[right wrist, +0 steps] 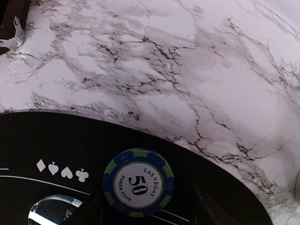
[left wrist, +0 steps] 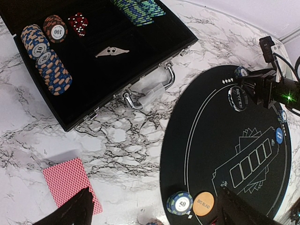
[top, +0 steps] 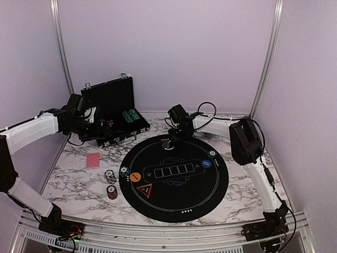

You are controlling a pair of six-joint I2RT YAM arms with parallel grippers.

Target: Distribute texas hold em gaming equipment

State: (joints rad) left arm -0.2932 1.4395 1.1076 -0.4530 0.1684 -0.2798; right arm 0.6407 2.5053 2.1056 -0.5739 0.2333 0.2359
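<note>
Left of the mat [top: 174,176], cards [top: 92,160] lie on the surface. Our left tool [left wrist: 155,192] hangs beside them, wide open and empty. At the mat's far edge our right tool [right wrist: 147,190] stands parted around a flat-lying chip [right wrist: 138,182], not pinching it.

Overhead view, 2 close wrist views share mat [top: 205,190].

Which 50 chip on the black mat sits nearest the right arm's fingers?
The chip beside the suit symbols; another 50 chip lies farther off, by the orange disc.
</note>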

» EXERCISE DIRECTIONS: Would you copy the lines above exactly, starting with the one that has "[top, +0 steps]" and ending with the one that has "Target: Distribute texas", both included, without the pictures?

» ANSWER FOR THE TASK:
[top, +0 steps] 

You are controlling a pair of six-joint I2RT YAM arms with parallel grippers.

Target: Distribute texas hold em gaming equipment

With that, the exercise is done.